The appeal about taking on pottery is being involved in the process of making something tangible, something that can be held. In the end, the student leaves with an appreciation for what goes into a piece that hasn’t been factory-made. “Pottery is demanding,” points out Derek Chung of the DPG. “It’s a challenging craft. There is something to be said about people trying it for themselves and realizing how much skill goes into the finished product. It makes them appreciate something even more, and understand why it’s more than the amount you’d pay for a mass-produced item.”
Pottery as home decor
One of the advantages of making a piece of pottery the focal point in the home is that it is easily interchangeable. As your tastes evolve, so can your accent pieces. And if you’ve made the piece yourself, your fashion statement means so much more than if you had purchased it off a shelf from a franchised home décor store. “There is so much pride that comes along with decorating the home with a piece that someone has created themselves,” says Tanya Leblanc. “It’s not a mass-produced product that thousands of other people are going to have in their home. It’s unique and distinct, and represents their own personal style.”
An added benefit of buying a piece of pottery directly from a maker or gallery is that you are likely to get first-hand information about the artist and what their inspiration was for the piece. “At Meta4, we love to share information,” Birgitta MacLeod says. “If you want to know how something is made or how the artist did something in particular, we’ll take the time to explain that.” She points to the example of one of their potters who trained as a print maker. As a result, the artist’s pottery has a distinct and interesting decorative style that speaks to her original training.

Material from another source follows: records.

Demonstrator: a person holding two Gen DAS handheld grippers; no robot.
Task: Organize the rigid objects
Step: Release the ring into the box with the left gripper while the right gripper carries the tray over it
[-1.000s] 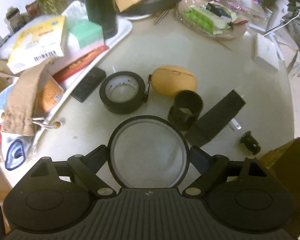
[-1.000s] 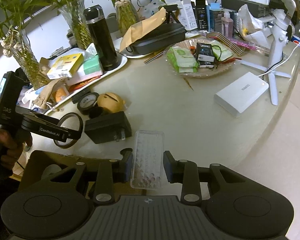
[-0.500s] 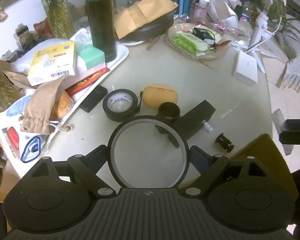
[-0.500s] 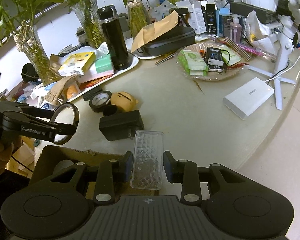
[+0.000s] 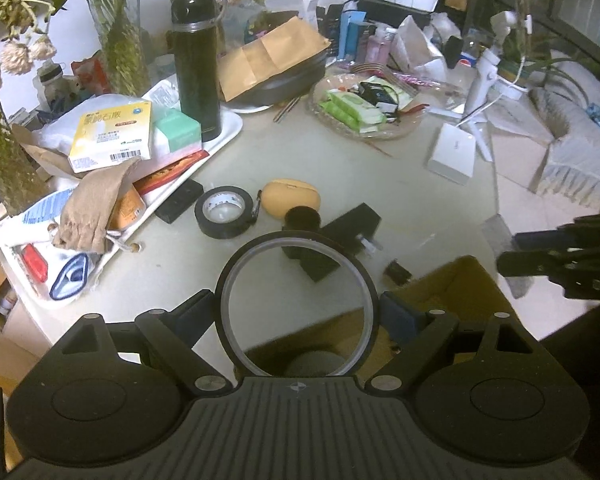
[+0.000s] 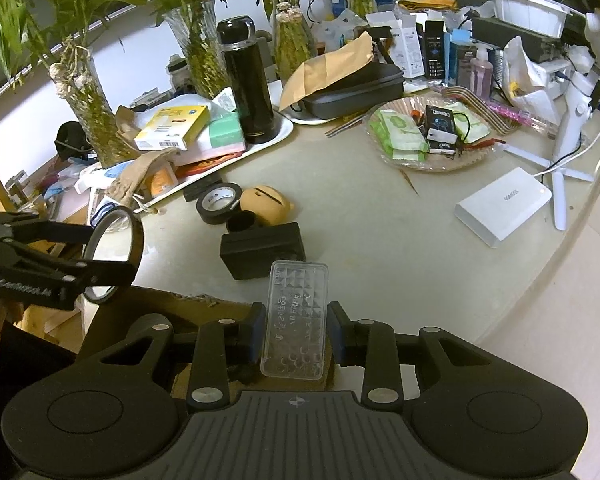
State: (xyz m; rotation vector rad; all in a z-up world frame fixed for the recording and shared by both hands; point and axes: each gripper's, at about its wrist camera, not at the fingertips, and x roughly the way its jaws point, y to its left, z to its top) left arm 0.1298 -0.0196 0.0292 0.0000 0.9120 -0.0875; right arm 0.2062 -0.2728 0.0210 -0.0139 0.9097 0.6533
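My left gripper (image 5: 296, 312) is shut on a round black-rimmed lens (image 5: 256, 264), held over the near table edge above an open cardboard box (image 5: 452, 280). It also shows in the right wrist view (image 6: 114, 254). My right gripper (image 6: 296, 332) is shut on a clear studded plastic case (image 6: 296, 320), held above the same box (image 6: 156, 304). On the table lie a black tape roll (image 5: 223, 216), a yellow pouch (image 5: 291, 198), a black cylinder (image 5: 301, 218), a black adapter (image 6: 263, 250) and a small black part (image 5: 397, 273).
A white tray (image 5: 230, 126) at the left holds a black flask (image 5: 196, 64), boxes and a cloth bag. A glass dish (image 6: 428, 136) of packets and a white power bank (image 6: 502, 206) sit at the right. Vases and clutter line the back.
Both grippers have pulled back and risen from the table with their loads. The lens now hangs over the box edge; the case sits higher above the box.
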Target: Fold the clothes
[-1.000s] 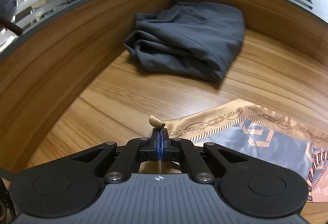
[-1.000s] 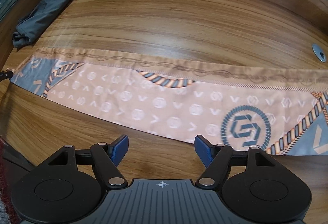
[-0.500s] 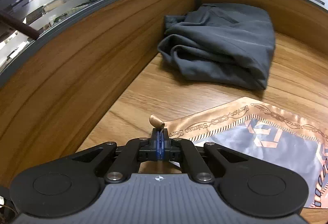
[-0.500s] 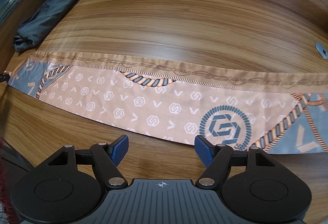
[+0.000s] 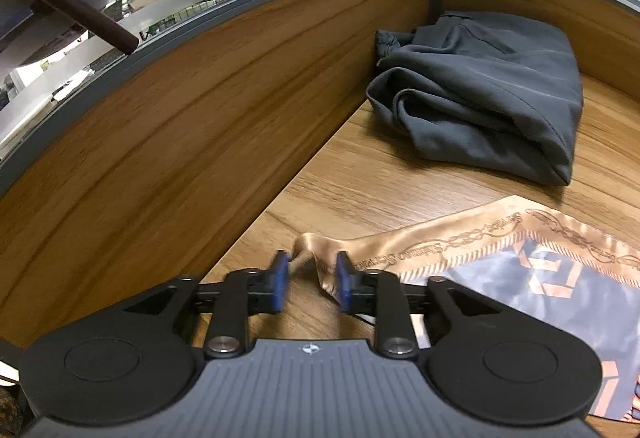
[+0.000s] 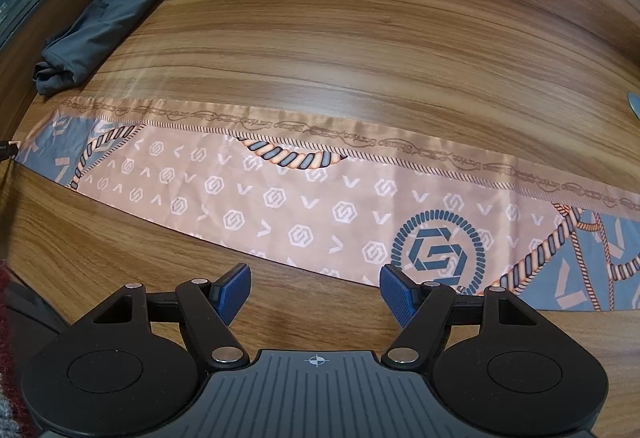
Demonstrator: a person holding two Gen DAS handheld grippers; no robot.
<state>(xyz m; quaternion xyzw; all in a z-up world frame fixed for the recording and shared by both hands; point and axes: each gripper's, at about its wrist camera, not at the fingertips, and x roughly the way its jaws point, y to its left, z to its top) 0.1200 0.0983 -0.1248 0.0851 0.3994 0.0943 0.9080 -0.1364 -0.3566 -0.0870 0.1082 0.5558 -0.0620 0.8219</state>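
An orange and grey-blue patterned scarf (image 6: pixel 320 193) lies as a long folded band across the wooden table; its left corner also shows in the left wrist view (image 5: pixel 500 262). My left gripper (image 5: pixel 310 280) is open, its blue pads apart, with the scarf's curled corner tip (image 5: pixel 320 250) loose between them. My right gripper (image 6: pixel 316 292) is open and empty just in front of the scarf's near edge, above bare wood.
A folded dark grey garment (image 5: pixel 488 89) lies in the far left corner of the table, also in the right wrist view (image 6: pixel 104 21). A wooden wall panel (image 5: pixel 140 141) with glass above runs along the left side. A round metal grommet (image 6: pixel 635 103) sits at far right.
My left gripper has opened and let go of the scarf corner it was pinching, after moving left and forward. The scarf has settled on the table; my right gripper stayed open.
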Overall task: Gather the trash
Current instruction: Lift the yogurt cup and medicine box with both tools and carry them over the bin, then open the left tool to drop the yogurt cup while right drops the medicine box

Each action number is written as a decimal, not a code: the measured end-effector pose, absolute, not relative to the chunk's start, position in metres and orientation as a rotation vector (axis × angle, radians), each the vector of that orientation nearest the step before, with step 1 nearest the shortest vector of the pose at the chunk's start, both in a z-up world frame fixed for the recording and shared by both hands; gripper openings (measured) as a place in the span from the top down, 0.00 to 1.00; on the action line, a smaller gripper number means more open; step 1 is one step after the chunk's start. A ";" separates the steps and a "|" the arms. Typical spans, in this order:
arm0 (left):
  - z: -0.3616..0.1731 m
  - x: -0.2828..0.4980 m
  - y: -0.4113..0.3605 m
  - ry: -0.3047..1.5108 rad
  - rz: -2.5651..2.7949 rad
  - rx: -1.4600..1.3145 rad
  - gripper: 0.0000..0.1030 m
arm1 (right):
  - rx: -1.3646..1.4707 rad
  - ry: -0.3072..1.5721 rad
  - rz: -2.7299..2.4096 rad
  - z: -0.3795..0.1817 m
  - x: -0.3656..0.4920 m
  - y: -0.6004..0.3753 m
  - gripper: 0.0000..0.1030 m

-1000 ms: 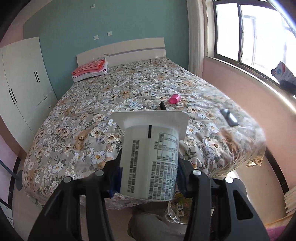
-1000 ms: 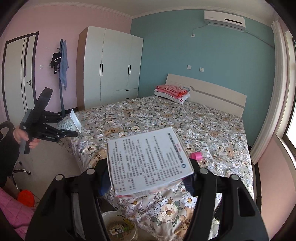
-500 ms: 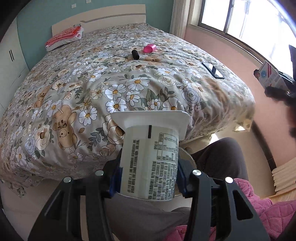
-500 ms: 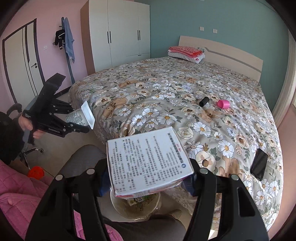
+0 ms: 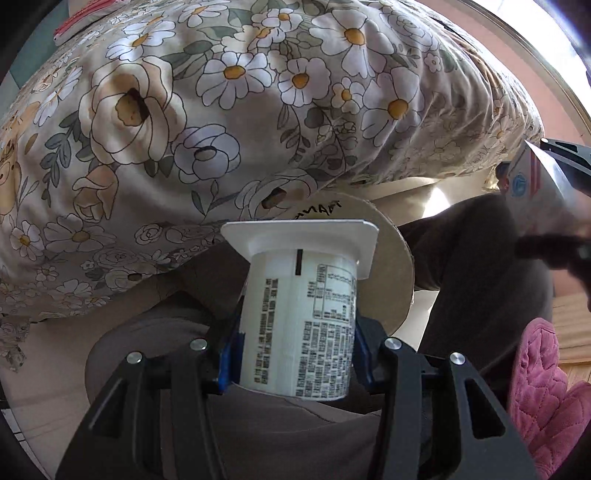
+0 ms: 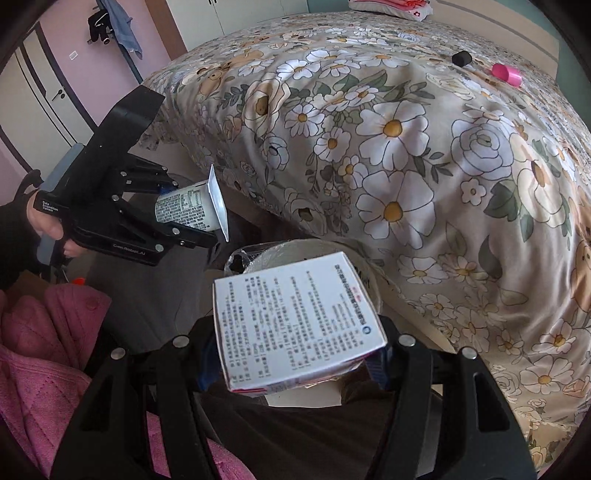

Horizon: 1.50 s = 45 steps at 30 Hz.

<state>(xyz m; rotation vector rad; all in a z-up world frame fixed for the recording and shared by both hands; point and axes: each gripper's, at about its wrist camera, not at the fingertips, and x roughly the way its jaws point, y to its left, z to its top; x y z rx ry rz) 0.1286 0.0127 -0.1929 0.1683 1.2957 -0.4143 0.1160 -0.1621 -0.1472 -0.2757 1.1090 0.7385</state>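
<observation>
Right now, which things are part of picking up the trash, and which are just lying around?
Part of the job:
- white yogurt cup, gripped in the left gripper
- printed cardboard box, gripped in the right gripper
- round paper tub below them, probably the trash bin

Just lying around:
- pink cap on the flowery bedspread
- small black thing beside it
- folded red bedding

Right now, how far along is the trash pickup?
In hand: the left gripper clamps a yogurt cup, the right gripper a box, both above the round bin between the knees. Nothing dropped yet. Left on the bed: a pink item and a black one.
</observation>
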 end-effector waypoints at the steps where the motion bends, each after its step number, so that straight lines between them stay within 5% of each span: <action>1: -0.201 0.130 0.009 1.308 -0.415 0.170 0.50 | -0.287 1.132 0.736 -0.157 0.117 -0.159 0.39; 23: -0.344 0.173 -0.033 1.557 -0.344 0.107 0.50 | -0.229 1.543 0.544 -0.333 0.166 -0.115 0.39; 45: -0.424 0.199 -0.041 1.730 -0.291 0.044 0.50 | -0.130 1.706 0.339 -0.423 0.190 -0.120 0.39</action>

Derek Chung points out that pottery is also affordable for collectors. One can certainly pay upwards of five thousand dollars for a piece depending on what it is and who the artist is, but in general, pottery is accessible for those who don’t want to break the bank to make a statement. “Pottery is also functional,” he continues. “Casserole dishes and teapots and serving dishes are affordable and useful, and they look good sitting on the counter.”